Nella sinistra intellettuale italiana si è parlato delle conseguenze sociali e umane della rivoluzione scientifica e tecnologica sin dalla fine degli anni Sessanta del secolo scorso. Due libri straordinariamente densi –“Civiltà al bivio” (Franco Angeli editore 1969) e “Rivoluzione scientifica e socialismo” (Editori Riuniti 1969)- stimolarono all’epoca buona parte della cosiddetta “generazione del ‘68” a ragionare proprio sul rapporto fra rivoluzione scientifica e tecnologica e socialismo. Potremmo allora dire che il libro di Schiavone arriva a questo tema tardi e male.

Ripetere in continuazione che tutto è cambiato è cosa giusta, ma poi bisogna ricostruire e tracciare una prospettiva plausibile. Nella ricerca del gruppo di Richta questo sforzo c’è, basato su una profondità di pensiero e accuratezza di indagine. Già dagli anni Sessanta del ‘900, dunque, il pensiero socialista si misura con la società postmoderna dando l’indicazione di liberarsi della vecchia politica. Traccia un nuovo circuito generale nel rapporto fra società civile e politica la cui ossatura continua ad essere data da un mondo del lavoro che naturalmente non ha niente a che fare con il vecchio proletariato sfruttato, ma che costituisce il lievito della nuova società della conoscenza, della tecnica, della scienza ed è tutto teso all’universalità dei diritti e della cultura. Non c’è già niente nella nuova società esaminata della vecchia ‘classe generale’ che “rimodella su se stessa l’universo sociale”, ma c’è la delineazione di quella che “scopre le forme nuove dell’universalità sociale” e radica l’eguaglianza universale dei diritti nel “pilastro essenziale della democrazia politica”(U. Cerroni).

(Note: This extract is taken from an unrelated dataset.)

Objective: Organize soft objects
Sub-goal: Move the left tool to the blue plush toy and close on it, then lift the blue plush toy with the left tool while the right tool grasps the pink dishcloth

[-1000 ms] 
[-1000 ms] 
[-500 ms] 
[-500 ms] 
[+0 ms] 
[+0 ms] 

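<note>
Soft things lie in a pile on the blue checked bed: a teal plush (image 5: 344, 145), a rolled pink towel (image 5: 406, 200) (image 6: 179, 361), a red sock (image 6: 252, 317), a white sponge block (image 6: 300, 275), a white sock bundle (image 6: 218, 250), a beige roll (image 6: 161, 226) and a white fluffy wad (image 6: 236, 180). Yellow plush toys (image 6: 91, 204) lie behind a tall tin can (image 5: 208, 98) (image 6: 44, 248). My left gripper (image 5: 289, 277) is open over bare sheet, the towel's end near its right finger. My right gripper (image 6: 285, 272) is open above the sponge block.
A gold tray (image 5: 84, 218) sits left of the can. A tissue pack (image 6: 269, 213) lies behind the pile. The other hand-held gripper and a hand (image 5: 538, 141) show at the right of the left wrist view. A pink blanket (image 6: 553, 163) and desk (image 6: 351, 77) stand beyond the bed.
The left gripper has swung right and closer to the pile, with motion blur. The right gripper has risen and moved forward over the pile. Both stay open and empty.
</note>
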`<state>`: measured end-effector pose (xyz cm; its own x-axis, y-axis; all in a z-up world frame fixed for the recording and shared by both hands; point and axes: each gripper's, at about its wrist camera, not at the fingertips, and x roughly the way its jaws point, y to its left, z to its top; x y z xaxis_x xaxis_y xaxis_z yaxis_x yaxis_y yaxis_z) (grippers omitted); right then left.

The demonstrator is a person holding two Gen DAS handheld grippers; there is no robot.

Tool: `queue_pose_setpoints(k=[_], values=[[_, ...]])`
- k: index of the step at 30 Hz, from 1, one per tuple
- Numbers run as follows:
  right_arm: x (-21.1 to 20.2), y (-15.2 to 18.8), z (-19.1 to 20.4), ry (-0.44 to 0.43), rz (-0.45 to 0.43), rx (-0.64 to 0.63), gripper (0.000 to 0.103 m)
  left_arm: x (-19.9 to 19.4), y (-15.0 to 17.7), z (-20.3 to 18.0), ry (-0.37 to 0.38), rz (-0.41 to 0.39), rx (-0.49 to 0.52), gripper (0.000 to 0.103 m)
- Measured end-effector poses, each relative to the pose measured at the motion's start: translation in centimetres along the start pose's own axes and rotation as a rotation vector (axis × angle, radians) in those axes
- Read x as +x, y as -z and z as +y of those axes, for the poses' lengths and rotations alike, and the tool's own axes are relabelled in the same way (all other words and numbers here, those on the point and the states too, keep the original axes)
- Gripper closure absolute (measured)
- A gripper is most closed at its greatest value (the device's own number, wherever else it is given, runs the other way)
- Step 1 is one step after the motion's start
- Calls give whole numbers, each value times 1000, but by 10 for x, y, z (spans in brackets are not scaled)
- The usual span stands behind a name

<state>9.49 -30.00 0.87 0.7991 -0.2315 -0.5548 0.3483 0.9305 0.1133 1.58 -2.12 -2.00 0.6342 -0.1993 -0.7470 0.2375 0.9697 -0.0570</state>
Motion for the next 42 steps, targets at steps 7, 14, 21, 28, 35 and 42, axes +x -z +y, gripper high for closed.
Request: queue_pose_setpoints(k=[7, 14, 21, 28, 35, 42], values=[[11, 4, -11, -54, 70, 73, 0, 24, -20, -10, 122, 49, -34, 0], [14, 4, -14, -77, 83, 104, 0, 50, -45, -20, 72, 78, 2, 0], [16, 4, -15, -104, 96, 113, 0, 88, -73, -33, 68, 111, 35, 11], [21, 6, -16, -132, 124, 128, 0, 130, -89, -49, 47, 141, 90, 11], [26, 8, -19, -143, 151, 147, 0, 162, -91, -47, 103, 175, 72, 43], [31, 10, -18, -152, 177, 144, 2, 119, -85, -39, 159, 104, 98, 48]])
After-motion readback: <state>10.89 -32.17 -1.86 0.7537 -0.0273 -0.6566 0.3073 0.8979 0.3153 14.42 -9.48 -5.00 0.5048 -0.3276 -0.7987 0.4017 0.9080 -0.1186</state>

Schiavone salta a piè pari questa fatica analitica accontentandosi di un’opera di demolizione basata su una proposta ricostruttiva che appare assai gracile. Per lui la sinistra va staccata praticamente da tutta la sua storia e da ogni radice del suo patrimonio di cultura e di idee: va staccata dalla classe operaia, dal valore del vecchio lavoro, da ogni idea di socializzazione, dalla lotta di classe, da Marx, dal marxismo, dal socialismo soprattutto. Viene presentata una sinistra che giunge nella società tecnologica completamente nuda e disarmata nel confronto con un capitalismo dichiarato inappellabilmente vittorioso in eterno, senza uno straccio di storia capace di guardare avanti.

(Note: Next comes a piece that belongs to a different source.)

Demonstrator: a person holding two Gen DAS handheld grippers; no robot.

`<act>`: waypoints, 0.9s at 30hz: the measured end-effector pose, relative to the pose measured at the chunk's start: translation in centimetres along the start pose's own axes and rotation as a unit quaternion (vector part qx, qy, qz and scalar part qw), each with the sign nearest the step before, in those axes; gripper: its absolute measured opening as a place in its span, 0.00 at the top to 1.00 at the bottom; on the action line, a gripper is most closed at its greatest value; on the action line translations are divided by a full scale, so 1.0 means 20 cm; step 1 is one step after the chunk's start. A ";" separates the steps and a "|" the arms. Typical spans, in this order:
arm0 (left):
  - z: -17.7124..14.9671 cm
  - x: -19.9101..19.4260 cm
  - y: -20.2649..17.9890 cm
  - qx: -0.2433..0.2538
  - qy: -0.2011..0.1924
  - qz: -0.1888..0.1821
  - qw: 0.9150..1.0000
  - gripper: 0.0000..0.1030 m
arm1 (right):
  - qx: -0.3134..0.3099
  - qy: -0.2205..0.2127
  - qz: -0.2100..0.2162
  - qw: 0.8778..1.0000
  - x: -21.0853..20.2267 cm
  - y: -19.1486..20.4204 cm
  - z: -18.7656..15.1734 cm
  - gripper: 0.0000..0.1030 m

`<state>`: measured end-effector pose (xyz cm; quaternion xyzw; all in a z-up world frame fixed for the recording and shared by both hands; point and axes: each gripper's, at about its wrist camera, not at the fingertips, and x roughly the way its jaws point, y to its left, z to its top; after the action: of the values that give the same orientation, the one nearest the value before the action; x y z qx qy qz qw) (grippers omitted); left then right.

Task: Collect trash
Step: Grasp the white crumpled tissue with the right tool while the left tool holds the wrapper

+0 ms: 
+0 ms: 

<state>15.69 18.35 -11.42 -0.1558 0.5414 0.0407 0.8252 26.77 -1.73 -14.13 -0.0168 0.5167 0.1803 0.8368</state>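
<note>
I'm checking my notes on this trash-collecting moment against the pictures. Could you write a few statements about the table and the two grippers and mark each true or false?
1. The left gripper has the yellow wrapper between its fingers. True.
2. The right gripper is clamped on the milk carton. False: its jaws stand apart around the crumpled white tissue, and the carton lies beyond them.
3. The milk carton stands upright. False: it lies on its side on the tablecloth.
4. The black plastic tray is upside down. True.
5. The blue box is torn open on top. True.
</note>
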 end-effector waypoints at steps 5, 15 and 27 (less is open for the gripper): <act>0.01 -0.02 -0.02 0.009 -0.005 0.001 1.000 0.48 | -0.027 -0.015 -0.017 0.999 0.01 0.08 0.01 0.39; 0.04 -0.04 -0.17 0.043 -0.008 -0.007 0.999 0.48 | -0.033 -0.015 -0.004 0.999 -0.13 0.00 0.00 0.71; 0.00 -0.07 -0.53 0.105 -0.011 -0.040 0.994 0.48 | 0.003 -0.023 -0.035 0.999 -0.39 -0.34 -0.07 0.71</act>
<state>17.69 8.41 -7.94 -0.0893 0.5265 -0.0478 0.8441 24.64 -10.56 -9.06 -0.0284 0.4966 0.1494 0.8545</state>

Con una analisi poco convincente alle spalle, a Schiavone non resta allora che ripiegare in quello che Roberto Esposito a ragione definisce “progetto visionario”. Onirico: cioè con pochi legami con la realtà. Ed è per questo che molte pagine sono dense di eticismo, di umanitarismo senza concetto, di universalismo astratto. E’ chiaro che in nessun momento può venir meno la gratitudine della cultura italiana verso Aldo Schiavone per il suo contributo scientifico in altri campi. Ma con questa sua fatica senile siamo punto e daccapo. Passi in avanti? Non molti.